Assignment: Each line of the entries below that includes "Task" belongs in your answer.

Supplied data:
-*-

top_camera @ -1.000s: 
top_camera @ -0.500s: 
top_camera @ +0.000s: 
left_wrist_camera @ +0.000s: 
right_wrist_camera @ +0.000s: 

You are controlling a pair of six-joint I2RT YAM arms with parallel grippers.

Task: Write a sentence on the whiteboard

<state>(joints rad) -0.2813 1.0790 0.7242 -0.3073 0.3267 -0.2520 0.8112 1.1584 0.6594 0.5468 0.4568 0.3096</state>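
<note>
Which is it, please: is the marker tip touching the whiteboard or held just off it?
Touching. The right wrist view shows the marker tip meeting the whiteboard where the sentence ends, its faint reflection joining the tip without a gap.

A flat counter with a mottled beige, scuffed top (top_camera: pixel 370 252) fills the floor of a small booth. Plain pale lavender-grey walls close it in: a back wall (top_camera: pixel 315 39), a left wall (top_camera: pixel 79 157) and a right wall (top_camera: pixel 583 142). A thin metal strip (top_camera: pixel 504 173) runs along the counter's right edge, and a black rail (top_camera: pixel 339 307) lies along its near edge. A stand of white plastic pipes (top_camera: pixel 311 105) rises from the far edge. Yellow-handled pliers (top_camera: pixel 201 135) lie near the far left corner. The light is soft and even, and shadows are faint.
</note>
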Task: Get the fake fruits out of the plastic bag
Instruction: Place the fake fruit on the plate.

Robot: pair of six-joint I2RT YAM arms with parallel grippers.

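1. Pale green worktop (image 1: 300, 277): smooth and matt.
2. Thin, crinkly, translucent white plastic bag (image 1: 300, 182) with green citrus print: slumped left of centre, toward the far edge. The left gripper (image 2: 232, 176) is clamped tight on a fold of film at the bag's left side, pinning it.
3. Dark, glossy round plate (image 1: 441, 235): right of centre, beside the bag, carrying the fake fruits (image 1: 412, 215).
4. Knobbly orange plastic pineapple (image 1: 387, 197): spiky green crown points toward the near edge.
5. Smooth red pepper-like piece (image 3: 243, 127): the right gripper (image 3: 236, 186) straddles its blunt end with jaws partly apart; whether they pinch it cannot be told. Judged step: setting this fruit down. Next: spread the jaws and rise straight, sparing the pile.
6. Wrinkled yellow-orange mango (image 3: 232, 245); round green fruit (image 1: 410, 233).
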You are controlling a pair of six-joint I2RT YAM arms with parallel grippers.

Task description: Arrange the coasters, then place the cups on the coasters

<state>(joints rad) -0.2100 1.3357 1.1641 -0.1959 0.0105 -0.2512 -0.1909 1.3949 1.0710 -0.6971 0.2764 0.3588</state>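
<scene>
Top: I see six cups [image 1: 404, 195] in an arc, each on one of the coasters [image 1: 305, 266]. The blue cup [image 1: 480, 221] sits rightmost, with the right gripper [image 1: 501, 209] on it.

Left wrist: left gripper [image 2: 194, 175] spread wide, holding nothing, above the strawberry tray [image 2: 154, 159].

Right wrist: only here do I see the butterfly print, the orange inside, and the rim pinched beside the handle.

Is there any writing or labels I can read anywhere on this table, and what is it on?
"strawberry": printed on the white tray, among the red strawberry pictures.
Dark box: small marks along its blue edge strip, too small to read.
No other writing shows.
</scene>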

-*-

Solution to the exercise:
Task: Write a sentence on the whiteboard
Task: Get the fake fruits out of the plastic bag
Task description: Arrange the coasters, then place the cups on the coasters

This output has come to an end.